> _What is required_
Once you reach the line containing "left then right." in the entries below, write out that line and each one after it down to the line containing "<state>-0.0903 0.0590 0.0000", exactly and with nothing added.

** Material for this task follows **

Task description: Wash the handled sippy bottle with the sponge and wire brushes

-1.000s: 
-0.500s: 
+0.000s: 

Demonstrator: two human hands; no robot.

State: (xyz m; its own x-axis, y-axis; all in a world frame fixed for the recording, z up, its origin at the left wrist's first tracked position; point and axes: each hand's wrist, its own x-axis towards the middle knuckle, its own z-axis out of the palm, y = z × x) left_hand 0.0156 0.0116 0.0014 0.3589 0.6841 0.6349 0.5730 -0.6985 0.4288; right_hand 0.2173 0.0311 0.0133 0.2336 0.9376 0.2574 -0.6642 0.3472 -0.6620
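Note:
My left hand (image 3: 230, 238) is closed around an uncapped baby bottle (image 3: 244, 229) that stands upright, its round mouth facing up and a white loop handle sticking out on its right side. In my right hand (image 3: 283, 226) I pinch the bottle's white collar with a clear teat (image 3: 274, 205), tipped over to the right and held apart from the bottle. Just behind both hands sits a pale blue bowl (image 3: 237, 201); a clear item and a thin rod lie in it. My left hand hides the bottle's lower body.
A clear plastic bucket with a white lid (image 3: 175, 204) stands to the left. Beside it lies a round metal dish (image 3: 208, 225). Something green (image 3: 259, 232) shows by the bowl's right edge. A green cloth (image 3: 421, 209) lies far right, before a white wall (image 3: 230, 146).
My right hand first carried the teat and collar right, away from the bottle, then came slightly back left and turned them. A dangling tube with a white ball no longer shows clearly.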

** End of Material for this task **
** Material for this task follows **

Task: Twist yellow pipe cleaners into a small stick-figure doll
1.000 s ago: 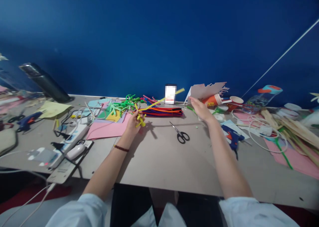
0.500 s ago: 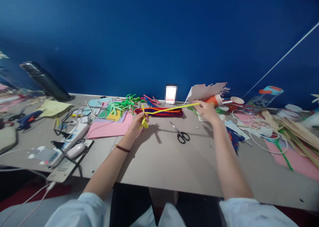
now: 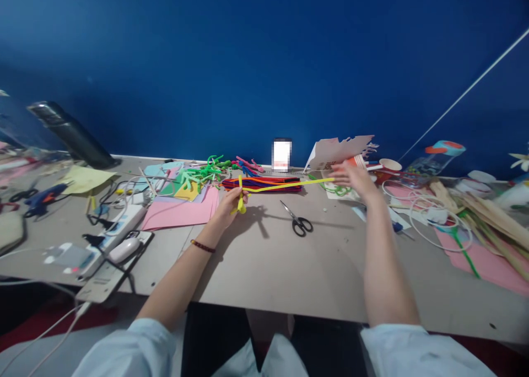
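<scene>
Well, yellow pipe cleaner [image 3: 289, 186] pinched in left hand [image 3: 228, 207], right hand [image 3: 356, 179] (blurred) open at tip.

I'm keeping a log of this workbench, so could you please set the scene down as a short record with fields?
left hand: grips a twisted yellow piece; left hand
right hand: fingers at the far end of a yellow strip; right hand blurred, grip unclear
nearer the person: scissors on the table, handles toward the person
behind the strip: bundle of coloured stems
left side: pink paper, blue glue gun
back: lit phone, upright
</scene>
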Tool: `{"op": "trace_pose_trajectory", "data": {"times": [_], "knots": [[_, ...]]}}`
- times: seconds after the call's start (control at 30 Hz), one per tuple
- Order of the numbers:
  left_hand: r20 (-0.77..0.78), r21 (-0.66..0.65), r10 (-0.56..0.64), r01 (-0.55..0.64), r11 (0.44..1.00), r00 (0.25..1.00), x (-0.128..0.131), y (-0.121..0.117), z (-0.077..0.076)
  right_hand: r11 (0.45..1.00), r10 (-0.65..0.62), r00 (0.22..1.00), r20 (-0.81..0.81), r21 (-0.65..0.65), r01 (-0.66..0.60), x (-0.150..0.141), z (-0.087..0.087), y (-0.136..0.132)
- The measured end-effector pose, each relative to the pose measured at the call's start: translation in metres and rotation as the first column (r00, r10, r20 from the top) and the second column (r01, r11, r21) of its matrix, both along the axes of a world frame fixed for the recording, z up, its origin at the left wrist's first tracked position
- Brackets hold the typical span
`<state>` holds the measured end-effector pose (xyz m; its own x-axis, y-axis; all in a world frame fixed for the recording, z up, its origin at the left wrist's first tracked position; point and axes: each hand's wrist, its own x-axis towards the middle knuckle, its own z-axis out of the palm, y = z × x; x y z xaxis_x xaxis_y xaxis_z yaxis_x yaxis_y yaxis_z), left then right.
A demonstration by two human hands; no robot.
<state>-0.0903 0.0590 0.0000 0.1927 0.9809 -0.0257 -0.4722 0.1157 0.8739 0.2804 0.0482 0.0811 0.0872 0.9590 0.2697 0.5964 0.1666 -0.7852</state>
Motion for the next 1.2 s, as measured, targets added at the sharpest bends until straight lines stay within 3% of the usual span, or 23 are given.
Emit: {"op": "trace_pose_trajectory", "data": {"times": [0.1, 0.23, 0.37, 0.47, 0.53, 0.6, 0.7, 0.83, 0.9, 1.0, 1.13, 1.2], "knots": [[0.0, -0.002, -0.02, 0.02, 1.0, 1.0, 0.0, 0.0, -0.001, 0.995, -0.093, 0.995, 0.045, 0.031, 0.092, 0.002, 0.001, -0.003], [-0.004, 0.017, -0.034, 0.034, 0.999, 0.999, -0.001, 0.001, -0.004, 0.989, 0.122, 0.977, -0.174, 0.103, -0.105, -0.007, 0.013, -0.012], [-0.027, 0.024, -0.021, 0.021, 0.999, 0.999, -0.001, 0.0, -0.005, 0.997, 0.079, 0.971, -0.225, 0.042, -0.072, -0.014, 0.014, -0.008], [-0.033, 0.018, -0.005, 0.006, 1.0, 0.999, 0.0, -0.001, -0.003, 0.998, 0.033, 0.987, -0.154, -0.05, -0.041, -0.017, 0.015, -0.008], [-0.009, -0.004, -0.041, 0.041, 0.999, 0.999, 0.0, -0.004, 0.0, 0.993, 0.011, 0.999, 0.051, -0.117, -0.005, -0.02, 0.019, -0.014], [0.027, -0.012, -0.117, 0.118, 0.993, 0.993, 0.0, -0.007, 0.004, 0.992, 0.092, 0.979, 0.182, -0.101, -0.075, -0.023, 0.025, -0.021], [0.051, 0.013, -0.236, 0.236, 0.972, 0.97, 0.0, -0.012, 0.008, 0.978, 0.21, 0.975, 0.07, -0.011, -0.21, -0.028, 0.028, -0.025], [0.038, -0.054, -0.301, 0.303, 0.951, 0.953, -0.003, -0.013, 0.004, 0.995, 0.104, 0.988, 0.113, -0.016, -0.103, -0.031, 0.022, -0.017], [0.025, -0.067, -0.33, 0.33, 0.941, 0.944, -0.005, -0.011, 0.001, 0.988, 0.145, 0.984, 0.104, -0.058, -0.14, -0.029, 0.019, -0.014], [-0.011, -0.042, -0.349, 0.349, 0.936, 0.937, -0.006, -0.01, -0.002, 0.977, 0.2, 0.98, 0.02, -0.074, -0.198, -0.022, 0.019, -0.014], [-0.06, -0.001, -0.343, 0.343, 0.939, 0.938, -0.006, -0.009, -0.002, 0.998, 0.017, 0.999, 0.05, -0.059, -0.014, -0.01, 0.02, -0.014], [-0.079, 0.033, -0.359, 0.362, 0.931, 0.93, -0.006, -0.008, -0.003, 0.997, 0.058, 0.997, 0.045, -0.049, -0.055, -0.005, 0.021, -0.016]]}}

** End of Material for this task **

> _Problem solution_
`<state>` holds the measured end-effector pose (xyz m; its own x-axis, y-axis; all in a world frame fixed for the recording, z up, its origin at the left wrist's first tracked position; point and axes: each hand's wrist, its own x-axis towards the middle knuckle, its own z-axis out of the palm, y = z × x; x y z xaxis_x xaxis_y xaxis_z yaxis_x yaxis_y yaxis_z), left then right.
A demonstration by two human hands; no robot.
<state>-0.0903 0.0590 0.0000 0.1927 0.9809 -0.0257 -0.4722 0.1157 0.8739 0.2804 0.0482 0.0811 0.0872 0.9590 0.2697 0.5964 0.1666 -0.7852</state>

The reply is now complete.